There was a statistically significant difference between responder, nonresponder, and healthy control groups as determined by Welch's ANOVA in FA (F(2, 93.90) = 14.26, P = 4.0 × 10−6), RD (F(2, 90.86) = 7.22, P = 0.0012), and AD (F(2, 95.89) = 9.25, P = 2.1 × 10−4). There was no significant difference in MD between groups (F(2, 89.50) = 1.40, P = 0.25). A Games–Howell post-hoc test revealed significantly higher FA in responders (P = 3.6 × 10−5) and healthy controls (P = 7.0 × 10−6) compared with nonresponders. Radial diffusivity was significantly lower in responders (P = 0.0021) and healthy controls (P = 0.0014) compared with nonresponders. Axial diffusivity was significantly higher in responders (P = 0.043) and healthy controls (P = 1.7 × 10−4) compared with nonresponders. There was no significant difference between responders and healthy controls in FA, RD, and AD (P > 0.05) (Fig. 2). In healthy controls, there were no significant differences between the left and right nerves in FA, RD, AD, and MD (q > 0.05).

Figure 2.

Figure 2.

Diffusion tensor imaging–based biomarker of surgical response in trigeminal neuralgia. Mean DTI metrics (±SEM) of responders (green), nonresponders (red), and healthy controls (blue). The brainstem trigeminal fiber microstructure is significantly altered in nonresponders compared with responders and healthy controls as shown by changes in FA (A), RD (B), and AD (C). No differences were found in MD (D). The microstructural characteristics of responders are comparable with that of healthy controls, with no significant differences between the 2 groups for all 4 DTI metrics (A–D). *P < 0.05, **P < 0.01, ***P < 0.001, ****P < 0.0001 (multiple comparison corrected). AD, axial diffusivity; DTI, diffusion tensor imaging; FA, fractional anisotropy; HC, healthy controls; MD, mean diffusivity; NRs, nonresponders; RD, radial diffusivity; Rs, responders.

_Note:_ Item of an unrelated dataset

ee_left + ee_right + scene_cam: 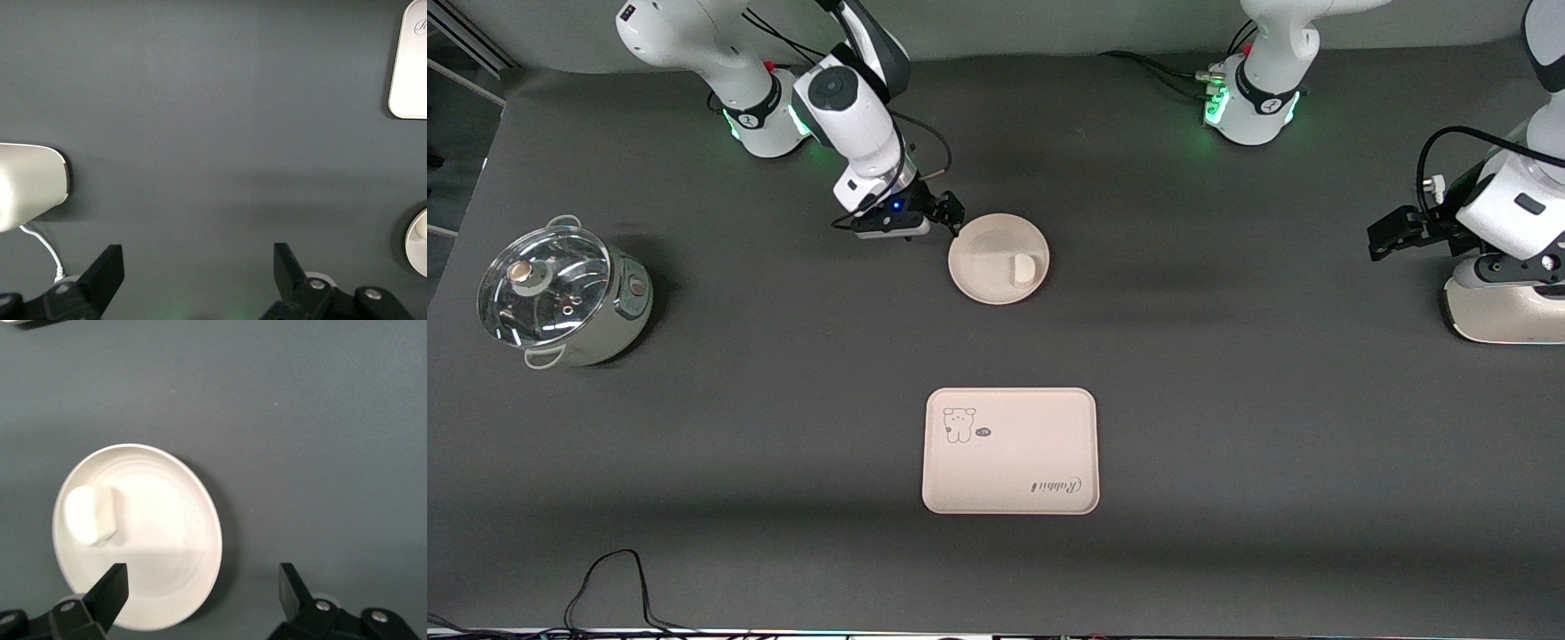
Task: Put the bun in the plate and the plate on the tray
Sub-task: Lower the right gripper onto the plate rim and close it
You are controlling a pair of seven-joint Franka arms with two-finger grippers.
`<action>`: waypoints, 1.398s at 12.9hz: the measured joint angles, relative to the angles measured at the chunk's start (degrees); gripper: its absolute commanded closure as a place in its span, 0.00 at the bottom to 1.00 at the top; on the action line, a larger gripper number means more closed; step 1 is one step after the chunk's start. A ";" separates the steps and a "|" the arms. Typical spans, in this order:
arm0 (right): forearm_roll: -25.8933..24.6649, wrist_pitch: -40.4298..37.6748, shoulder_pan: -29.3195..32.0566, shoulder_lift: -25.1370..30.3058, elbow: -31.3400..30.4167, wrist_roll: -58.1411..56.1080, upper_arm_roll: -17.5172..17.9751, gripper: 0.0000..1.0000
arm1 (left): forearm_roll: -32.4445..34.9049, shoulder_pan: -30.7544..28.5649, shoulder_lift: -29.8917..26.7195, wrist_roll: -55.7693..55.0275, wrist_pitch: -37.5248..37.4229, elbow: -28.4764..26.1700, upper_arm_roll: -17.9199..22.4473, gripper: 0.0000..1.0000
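Right pincer [951,213], fingers spread, hovers by the plate [983,280] rim; a shallow grab could spill the bun [1024,268]. Left pincer [1383,238] waits, spread.

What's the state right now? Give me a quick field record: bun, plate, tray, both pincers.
bun: lying in the plate, near its rim
plate: on the table, not on the tray, farther from the front camera than it
tray: bare, on the table
right pincer: open, over the plate's rim
left pincer: open, waiting at the left arm's end of the table
other: lidded pot at the right arm's end
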State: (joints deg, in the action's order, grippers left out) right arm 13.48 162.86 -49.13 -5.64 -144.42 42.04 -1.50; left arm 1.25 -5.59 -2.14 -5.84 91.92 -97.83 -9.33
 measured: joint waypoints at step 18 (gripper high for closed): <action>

3.2. Spectrum of clinical response across subtypes of trigeminal neuralgia

Of the 3 subtypes of TN examined, CTN patients had the highest response rate to surgical treatment, followed by MS-TN patients, and, finally, SPL-TN patients (Fig. 3). In the CTN group, 39 of 61 patients (63.9%) were identified as responders to surgical treatment. In the MS-TN group, 11 of 26 patients (42.3%) were identified as responders, whereas only 1 patient of the 11 patients with SPL-TN (9.1%) was deemed a responder. The demographic and clinical characteristics of each of the subtype/response groups are presented in Table 1.

Figure 3.

Figure 3.

Spectrum of clinical response. Bar graphs showing the number of responders (green) and nonresponders (red) in each subgroup of TN. CTN, classical TN; MS-TN, TN secondary to multiple sclerosis; SPL-TN, TN associated with solitary pontine lesion; TN, trigeminal neuralgia.

Table 1.

Demographic and clinical characteristics of trigeminal neuralgia subtypes.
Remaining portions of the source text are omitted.